(WHAT THE TASK ASKS) Please give the whole listing again exactly, without any of its pictures.

(INFORMATION SUPPLIED)
════

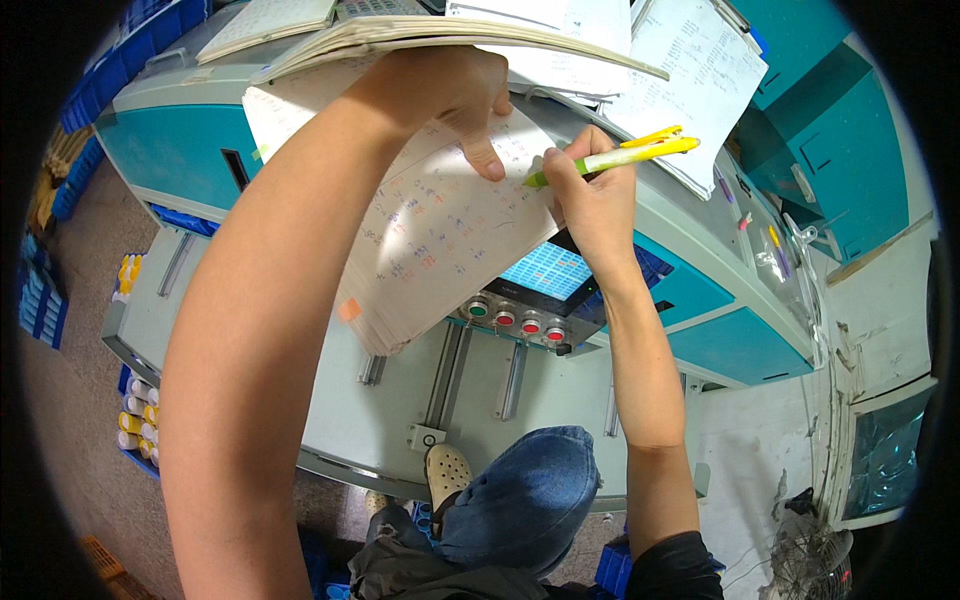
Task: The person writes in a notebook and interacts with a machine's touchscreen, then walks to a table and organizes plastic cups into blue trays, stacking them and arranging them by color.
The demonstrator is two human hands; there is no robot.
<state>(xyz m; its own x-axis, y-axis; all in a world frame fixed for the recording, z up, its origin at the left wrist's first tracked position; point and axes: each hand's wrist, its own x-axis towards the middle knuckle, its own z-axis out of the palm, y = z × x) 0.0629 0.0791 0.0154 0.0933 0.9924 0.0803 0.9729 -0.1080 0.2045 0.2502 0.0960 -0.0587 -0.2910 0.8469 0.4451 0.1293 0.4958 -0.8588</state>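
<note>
A thick notebook (442, 225) with handwritten pages lies tilted over the front of a teal and grey machine. My left hand (472, 94) reaches under its lifted upper pages (450, 34), with the thumb and fingertips spread on the written page. My right hand (596, 202) grips a yellow, white and green multi-colour pen (622, 155), its green tip at the page near the right edge. Blue and orange handwriting covers the page. Part of the notebook is hidden behind my left forearm.
Below the notebook are a lit touchscreen (547, 270) and a row of push buttons (517, 322). Written sheets on a clipboard (690, 90) lie at upper right. Loose pens (780, 247) rest on the machine top. My foot in a clog (448, 472) is on the lower platform (352, 420).
</note>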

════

(ANSWER)
Task: The person writes in a notebook and interacts with a machine's touchscreen, then walks to a table and organizes plastic cups into blue trays, stacking them and arranging them by color.
The demonstrator is two human hands; there is no robot.
<state>(xyz m; its own x-axis, y-axis; all in a world frame fixed for the recording, z up, its origin at the left wrist's first tracked position; point and axes: each hand's wrist, its own x-axis towards the middle knuckle, its own z-axis out of the palm, y = z × x) 0.0629 0.0791 0.0154 0.0933 0.9924 0.0803 0.9729 -0.1080 0.2045 0.2502 0.0960 -0.0587 -0.2910 0.8469 0.4451 0.1293 0.4958 -0.8588</state>
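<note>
A thick notebook (442, 225) with handwritten pages lies tilted over the front of a teal and grey machine. My left hand (472, 94) reaches under its lifted upper pages (450, 34), with the thumb and fingertips spread on the written page. My right hand (596, 202) grips a yellow, white and green multi-colour pen (622, 155), its green tip at the page near the right edge. Blue and orange handwriting covers the page. Part of the notebook is hidden behind my left forearm.
Below the notebook are a lit touchscreen (547, 270) and a row of push buttons (517, 322). Written sheets on a clipboard (690, 90) lie at upper right. Loose pens (780, 247) rest on the machine top. My foot in a clog (448, 472) is on the lower platform (352, 420).
</note>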

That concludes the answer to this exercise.